In the past this distinction between constitutional government and government with the provision for stepping in when constitutional government failed, was a feasible proposition. It was feasible because while the British government gave Indians the right to a constitutional government, it kept to itself the right to govern, should constitutional government fail. In the future constitution of India, it would not be possible to maintain this distinction. It would not be possible for the British government to give the Indians the right to constitutional government and also to keep to itself the right to govern in case there was a breakdown in the constitutional government. The reason is quite obvious. The past constitutions of India did not treat India as a Dominion. The future constitution will proceed on the assumption that India will be a Dominion. The breakdown clause or the possibility of government stepping in when constitutional government has failed, can be reconciled in the case of a country which has no Dominion Status. But the two are irreconcilable in the case of a Dominion. In the case of a Dominion or for the matter of that in the case of any free country, there is either a constitutional government or a rebellion.
What does this mean? It means that it is impossible to frame a constitution for an Indian Dominion with a possibility of a breakdown. To put the same thing in a different language the constitution must be so made that it will not only command the obedience but also the respect of all; and all or if not all, at any rate, all important elements in the national life of India shall be prepared to uphold it and to give it their support. This can happen only if the constitution is framed by Indians for Indians and with the voluntary consent of Indians. If the constitution is imposed by the British government and is not accepted by one section and is opposed by another, there will arise in the country an element hostile to the constitution, and which will devote its energies not to working the constitution but to breaking it.
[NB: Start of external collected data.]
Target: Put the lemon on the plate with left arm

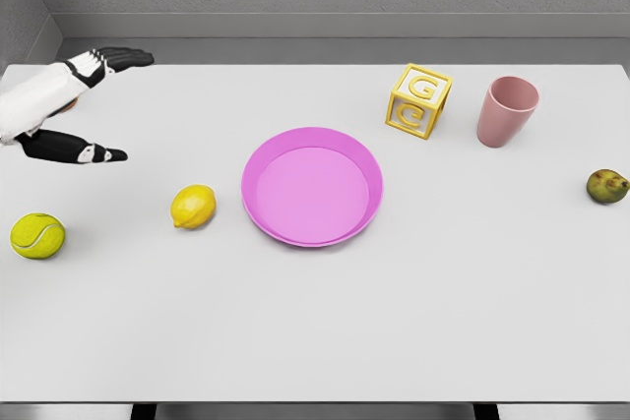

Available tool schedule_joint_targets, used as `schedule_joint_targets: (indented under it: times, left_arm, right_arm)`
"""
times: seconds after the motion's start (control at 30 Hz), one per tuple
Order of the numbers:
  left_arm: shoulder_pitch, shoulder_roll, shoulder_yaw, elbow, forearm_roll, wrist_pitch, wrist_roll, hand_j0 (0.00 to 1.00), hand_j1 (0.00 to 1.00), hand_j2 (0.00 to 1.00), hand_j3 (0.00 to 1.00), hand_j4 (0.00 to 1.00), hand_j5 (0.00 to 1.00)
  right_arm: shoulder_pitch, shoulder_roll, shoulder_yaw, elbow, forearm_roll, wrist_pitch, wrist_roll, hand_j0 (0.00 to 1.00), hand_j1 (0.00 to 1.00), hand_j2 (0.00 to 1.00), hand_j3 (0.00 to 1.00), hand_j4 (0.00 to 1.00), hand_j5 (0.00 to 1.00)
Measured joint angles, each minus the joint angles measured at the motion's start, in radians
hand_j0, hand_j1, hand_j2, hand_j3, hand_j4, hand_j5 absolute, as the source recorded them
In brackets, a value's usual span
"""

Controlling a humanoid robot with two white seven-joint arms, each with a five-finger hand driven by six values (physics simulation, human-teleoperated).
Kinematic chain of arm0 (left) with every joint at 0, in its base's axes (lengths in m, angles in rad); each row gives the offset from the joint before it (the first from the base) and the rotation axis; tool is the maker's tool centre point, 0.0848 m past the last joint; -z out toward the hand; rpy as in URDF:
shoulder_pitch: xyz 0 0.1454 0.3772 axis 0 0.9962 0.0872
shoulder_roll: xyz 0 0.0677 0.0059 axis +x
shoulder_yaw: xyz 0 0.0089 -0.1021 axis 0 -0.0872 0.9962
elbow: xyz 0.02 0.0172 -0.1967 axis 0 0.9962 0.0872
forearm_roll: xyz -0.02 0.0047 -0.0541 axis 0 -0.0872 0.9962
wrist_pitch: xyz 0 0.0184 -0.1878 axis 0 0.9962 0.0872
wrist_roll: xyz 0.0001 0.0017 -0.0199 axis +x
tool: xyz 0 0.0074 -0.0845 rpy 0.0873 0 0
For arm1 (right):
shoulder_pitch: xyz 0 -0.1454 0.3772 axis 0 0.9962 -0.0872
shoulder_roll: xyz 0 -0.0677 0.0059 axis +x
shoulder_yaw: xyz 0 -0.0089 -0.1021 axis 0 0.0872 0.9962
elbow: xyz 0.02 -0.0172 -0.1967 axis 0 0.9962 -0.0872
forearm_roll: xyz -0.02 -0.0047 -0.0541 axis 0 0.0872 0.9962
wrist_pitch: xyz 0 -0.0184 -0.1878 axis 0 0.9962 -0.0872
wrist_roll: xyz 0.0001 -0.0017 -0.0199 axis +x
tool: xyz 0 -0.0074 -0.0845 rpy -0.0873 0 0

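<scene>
A yellow lemon (193, 207) lies on the white table, just left of the pink plate (366, 159); a small gap separates them. The plate holds nothing. My left hand (98, 105) hovers at the far left, above and to the left of the lemon, well apart from it. Its dark fingers are spread wide, thumb low and the others high, with nothing between them. No right arm shows in the head view.
A green tennis ball (37, 235) sits at the left edge below my hand. Behind the plate stand a yellow letter block (418, 100) and a pink cup (507, 110). A brownish-green fruit (607, 186) lies at the right edge.
</scene>
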Motion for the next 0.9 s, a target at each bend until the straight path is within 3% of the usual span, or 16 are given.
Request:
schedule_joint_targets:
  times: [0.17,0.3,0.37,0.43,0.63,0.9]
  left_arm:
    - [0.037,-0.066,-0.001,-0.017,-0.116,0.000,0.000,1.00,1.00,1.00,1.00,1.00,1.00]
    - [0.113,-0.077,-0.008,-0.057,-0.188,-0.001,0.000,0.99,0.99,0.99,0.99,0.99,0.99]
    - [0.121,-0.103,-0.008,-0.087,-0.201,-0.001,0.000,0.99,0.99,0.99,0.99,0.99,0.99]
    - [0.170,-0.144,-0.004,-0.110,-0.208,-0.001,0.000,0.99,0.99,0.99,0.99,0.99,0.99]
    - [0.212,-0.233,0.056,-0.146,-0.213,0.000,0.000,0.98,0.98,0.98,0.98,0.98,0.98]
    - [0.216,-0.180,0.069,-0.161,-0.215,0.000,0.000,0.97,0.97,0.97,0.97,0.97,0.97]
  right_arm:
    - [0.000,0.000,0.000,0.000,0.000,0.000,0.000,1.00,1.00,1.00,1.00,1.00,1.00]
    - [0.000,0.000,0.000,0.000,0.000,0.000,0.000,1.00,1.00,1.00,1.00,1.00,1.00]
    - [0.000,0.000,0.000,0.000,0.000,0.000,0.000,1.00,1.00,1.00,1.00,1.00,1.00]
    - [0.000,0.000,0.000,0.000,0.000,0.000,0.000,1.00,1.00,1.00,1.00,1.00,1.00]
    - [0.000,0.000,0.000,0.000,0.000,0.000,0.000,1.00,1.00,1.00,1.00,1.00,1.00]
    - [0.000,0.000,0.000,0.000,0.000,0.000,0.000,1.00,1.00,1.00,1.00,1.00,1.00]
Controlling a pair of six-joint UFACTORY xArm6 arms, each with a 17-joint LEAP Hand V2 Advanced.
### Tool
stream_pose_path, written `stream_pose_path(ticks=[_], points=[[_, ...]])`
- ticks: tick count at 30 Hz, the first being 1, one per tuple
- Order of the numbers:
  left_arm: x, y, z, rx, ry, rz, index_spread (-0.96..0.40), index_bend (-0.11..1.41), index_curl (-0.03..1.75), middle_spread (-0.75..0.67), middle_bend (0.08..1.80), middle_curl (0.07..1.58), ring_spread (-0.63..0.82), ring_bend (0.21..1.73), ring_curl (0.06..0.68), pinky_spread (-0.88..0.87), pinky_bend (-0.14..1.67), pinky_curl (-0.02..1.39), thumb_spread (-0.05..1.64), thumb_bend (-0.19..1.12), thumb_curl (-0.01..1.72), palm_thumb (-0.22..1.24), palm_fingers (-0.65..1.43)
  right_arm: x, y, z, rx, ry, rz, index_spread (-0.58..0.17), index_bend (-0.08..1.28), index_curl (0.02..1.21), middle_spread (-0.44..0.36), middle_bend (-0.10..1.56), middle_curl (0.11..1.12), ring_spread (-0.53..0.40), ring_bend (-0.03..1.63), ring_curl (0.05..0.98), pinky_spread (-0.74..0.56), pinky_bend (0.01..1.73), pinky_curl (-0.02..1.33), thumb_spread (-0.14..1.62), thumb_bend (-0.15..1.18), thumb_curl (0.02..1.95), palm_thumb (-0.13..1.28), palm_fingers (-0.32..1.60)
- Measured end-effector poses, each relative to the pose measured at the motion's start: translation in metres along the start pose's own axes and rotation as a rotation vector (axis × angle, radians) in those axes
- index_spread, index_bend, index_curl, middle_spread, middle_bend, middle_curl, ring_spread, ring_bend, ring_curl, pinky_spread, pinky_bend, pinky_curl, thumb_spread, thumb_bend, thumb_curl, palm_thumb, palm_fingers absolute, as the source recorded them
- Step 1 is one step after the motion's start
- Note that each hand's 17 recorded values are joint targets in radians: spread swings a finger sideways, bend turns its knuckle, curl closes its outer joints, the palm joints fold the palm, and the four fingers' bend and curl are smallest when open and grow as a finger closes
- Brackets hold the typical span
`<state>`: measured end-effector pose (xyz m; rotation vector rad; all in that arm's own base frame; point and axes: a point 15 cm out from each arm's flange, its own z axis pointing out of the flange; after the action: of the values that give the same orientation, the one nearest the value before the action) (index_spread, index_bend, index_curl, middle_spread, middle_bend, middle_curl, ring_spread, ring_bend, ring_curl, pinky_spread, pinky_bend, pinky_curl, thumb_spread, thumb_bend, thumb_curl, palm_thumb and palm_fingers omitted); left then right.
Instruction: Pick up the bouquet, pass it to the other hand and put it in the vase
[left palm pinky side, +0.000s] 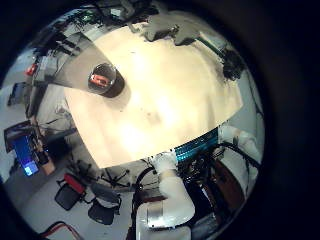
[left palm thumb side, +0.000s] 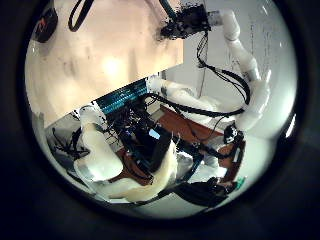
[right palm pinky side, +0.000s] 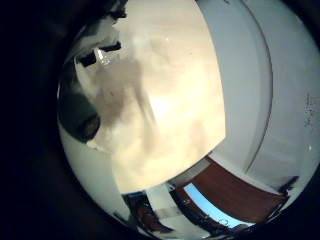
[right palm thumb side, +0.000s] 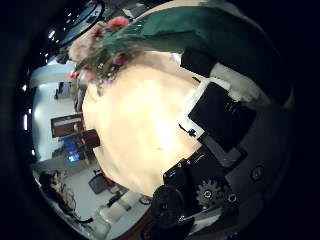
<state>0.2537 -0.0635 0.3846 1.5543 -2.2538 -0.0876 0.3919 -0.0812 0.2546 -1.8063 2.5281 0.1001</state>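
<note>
From the right thumb-side palm view I read the bouquet (right palm thumb side: 110, 45) as held in the right hand (right palm thumb side: 215, 125), fingers (right palm thumb side: 218, 105) curled round the green stems, blooms jutting out past the hand above the table (right palm thumb side: 140, 120). The vase (left palm pinky side: 104, 77) stands on the table well apart from the left hand, whose fingers I cannot tell the state of. My worry is the handover: if the left hand closes on the blooms instead of the stems, or the right lets go early, the bouquet drops short of the vase.
</note>
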Motion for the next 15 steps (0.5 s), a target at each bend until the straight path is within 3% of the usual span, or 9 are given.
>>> stream_pose_path(ticks=[4, 15], points=[[-0.003, 0.001, -0.003, 0.011, 0.001, -0.004, 0.01, 0.18, 0.34, 0.4, 0.19, 0.3, 0.59, 0.43, 0.212, 0.57, 0.2, 0.31, 1.13, -0.02, 0.28, 0.18, 0.02, -0.024, 0.017, -0.056, 0.059, -0.117, -0.05, -0.298, 1.07, 0.95, -0.123, 1.33, 0.78, -0.187, 1.46, 0.577, -0.21, 1.5, 0.4, 0.9, 0.09, 0.75, 1.14, 1.16], [0.004, 0.001, -0.012, 0.04, 0.042, 0.014, 0.01, 0.18, 0.34, 0.38, 0.2, 0.31, 0.58, 0.44, 0.215, 0.56, 0.19, 0.3, 1.14, -0.02, 0.28, 0.18, 0.06, -0.034, 0.052, -0.19, 0.293, -0.29, -0.114, -0.259, 1.11, 0.95, -0.11, 1.36, 0.75, -0.179, 1.48, 0.613, -0.19, 1.48, 0.46, 0.87, 0.07, 0.87, 1.15, 1.15]])
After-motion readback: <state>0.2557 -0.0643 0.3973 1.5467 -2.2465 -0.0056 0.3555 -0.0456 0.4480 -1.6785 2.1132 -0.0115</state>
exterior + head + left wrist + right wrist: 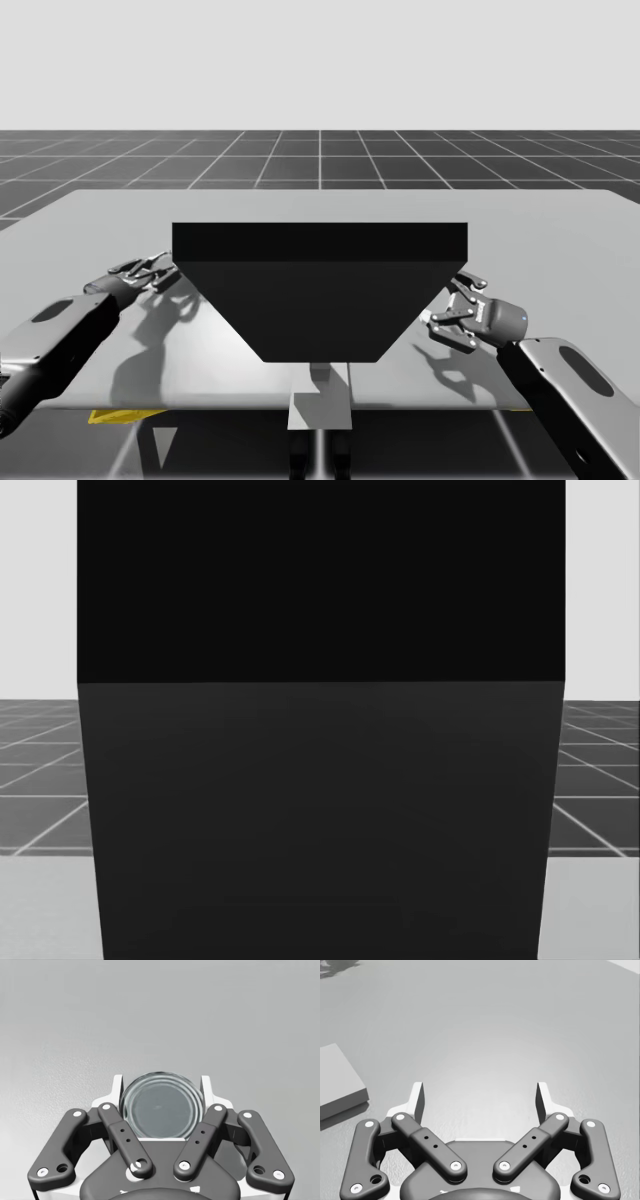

The anti-constitution party may look upon destroying the constitution as its only duty and may engage itself in ‘pronouncing’ against a party working the constitution in the real Latin American fashion.
It is useless for the British to frame a constitution for India which they will not remain to enforce. The same result will ensue if the constitution is imposed by one powerful section or a combination of such sections on other sections. I am, therefore, firmly of opinion that if Indians want Dominion Status, they cannot escape the responsibility of framing their own constitution. The position is thus inescapable.